L’homme traverse la plantation. Il avance lentement mais avec détermination. Sous son bob couleur olive, on devine des yeux plissés. Ses vêtements sont modestes. Un pantalon marron et un tee-shirt gris anthracite à manches longues couvrent ses bras bronzés. Une tenue de travailleur. En dessous de la manche gauche, on aperçoit une longue cicatrice dans la paume de sa main. Il tient une machette. On croirait un personnage de la série Narcos. Mais il n’est pas là pour faire l’acteur.
L’homme s’arrête devant une grande plante verte, de deux fois sa taille. Des régimes de bananes recouvrent le tronc. L’homme soulève la machette et, d’un mouvement rapide et maîtrisé, coupe une grappe. Il la dépose ensuite sur un tapis roulant. Les bananes commencent alors leur long voyage.

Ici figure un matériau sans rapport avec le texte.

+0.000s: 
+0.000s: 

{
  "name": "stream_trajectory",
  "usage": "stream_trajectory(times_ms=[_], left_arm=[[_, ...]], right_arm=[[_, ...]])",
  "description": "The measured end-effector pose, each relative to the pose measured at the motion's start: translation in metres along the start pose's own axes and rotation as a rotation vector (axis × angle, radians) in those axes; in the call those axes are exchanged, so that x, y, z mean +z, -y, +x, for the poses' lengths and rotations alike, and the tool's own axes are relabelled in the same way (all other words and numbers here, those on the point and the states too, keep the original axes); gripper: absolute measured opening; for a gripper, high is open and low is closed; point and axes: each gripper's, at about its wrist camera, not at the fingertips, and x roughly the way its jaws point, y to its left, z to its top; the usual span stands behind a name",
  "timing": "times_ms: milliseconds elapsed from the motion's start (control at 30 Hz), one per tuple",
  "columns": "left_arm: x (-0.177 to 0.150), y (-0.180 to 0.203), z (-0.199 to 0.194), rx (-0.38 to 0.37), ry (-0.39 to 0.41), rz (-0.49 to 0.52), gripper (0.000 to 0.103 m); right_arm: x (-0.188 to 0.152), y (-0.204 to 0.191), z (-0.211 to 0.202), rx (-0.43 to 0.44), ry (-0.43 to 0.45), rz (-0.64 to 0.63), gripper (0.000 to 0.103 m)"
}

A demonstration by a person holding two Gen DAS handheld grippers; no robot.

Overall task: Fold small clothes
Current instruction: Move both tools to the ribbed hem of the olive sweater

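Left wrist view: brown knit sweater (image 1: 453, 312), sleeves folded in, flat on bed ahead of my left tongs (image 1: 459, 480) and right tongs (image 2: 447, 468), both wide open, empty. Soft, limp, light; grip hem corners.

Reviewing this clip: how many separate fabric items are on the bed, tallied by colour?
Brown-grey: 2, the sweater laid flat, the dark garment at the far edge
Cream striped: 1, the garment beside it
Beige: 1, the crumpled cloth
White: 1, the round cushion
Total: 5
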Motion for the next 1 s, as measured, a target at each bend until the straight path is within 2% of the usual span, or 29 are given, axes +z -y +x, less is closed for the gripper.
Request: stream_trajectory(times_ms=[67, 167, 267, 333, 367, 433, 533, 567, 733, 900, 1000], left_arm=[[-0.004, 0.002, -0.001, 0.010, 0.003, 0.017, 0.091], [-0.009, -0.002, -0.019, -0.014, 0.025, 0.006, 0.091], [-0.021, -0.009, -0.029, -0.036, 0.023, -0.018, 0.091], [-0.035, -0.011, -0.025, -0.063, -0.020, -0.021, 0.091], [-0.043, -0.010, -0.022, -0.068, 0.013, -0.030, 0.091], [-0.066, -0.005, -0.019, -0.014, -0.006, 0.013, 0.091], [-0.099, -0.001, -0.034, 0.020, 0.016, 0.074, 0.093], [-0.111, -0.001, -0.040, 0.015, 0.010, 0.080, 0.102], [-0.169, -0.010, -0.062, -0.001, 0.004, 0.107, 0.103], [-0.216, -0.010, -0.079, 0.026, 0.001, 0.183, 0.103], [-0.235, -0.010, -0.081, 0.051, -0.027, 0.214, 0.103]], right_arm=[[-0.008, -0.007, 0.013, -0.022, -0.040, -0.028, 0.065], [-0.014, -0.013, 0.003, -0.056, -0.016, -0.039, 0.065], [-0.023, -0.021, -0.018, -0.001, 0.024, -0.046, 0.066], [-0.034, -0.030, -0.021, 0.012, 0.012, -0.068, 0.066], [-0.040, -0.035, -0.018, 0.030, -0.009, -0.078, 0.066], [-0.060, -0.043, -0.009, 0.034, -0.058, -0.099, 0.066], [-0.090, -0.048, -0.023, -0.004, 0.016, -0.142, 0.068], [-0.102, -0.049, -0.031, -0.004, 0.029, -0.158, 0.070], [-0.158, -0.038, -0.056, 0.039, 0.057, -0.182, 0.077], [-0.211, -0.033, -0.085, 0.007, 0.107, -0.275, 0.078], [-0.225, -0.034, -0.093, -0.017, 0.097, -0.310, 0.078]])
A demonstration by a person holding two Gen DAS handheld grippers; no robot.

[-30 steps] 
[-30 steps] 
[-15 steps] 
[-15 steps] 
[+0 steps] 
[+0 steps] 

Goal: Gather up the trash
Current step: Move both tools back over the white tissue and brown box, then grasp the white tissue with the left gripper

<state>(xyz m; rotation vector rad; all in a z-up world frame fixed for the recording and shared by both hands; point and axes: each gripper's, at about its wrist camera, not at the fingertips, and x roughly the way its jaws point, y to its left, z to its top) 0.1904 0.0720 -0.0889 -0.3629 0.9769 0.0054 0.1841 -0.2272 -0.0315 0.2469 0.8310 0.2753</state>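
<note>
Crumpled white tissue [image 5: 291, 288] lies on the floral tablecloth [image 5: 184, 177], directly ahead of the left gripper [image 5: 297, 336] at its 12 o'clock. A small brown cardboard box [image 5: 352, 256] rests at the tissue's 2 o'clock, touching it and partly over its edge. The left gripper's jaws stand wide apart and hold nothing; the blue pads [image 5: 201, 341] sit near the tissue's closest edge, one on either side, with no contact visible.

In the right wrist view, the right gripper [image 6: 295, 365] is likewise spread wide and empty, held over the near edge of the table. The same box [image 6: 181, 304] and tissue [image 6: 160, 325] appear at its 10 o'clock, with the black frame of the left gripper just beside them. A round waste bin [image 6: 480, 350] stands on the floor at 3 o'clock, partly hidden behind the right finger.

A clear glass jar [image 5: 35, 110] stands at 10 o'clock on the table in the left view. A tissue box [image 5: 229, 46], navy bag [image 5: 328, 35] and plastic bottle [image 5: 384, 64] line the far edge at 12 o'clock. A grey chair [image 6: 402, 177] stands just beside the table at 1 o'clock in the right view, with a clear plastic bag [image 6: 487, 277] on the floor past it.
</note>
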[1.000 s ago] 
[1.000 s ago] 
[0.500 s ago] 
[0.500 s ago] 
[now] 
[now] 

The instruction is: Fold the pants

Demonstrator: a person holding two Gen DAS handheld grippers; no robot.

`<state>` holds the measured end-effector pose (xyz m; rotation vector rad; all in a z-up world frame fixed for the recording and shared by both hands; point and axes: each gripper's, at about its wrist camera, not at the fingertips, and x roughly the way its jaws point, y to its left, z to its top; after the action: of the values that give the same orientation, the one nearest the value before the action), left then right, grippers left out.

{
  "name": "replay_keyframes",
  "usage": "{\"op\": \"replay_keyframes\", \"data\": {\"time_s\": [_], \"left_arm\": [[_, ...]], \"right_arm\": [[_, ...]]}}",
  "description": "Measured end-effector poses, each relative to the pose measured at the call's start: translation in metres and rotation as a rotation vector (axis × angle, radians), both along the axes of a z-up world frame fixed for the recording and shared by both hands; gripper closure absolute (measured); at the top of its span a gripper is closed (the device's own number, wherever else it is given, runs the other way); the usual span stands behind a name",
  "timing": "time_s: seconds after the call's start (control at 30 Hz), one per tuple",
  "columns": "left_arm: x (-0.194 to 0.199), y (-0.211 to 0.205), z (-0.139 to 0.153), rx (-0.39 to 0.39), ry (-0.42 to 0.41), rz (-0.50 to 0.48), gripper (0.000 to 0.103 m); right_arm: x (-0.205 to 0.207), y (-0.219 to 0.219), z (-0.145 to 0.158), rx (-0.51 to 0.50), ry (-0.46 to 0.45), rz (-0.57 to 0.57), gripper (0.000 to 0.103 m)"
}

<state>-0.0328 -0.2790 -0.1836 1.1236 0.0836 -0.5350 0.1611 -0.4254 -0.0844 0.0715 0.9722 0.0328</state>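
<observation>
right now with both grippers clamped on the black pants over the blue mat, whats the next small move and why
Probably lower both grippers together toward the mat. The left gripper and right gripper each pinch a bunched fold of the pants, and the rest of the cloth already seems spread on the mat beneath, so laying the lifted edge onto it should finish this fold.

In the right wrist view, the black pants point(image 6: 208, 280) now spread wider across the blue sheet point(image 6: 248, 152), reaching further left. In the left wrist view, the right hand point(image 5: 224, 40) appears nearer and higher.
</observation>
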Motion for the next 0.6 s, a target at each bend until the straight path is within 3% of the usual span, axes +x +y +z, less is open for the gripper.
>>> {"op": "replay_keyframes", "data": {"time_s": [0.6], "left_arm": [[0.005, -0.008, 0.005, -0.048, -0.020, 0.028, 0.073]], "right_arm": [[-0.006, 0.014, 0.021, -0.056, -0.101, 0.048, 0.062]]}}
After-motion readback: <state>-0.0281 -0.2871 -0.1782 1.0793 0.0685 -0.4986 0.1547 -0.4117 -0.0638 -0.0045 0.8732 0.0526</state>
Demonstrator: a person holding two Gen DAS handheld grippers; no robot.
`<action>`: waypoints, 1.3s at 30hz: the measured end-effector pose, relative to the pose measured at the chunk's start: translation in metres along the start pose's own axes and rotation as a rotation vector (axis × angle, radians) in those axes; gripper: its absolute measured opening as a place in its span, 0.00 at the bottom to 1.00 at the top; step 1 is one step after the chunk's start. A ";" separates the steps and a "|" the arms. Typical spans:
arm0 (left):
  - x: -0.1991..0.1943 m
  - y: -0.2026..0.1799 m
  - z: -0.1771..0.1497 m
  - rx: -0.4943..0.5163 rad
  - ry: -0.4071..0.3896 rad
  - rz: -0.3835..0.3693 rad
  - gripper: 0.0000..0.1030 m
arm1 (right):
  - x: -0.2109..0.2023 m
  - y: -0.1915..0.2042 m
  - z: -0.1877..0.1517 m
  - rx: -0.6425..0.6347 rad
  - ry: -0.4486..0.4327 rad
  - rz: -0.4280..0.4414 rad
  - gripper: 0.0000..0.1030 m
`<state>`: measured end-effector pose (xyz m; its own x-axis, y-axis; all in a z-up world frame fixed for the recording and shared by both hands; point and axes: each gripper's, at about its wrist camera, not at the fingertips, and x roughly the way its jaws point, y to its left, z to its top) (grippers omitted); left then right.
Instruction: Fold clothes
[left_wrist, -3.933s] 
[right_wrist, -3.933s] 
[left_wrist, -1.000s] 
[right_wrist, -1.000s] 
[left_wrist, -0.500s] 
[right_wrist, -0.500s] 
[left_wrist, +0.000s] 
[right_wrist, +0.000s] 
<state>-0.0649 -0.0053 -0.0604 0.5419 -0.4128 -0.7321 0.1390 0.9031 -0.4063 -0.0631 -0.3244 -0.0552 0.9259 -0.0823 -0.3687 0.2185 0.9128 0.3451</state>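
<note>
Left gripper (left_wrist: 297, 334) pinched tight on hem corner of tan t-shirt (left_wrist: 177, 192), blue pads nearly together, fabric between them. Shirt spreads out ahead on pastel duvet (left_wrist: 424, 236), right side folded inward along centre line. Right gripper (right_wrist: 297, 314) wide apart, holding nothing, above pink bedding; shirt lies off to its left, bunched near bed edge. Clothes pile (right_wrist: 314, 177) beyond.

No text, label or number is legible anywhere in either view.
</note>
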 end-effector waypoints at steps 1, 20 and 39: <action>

Premier arrêt : un entrepôt au sommet d’une petite colline où elle seront séparées puis lavées. Deuxième étape : le transport par camion frigo puis par cargo à une température de 13,5°, à fond de cale afin qu’elles ne murissent pas trop vite. Une fois arrivées à destination, les bananes seront envoyées dans un centre de maturation avant leur distribution. Sur les 4,35 millions de tonnes de bananes importées par les Américains chaque année… presque 66 000 terminent leur voyage sur les courts de l’US Open.
L’histoire d’amour entre le tennis et la banane remonte aux années 1960. C’est l’Australien Ken Rosewall qui lance la mode. Le champion de Sydney est capable d’en engloutir un lot entier au changement de côté. Vingt ans plus tard, Boris Becker fait également beaucoup pour la popularité de ce fruit cintré. Le jeune Allemand, en pleine ascension, en consomme avec une régularité impressionnante.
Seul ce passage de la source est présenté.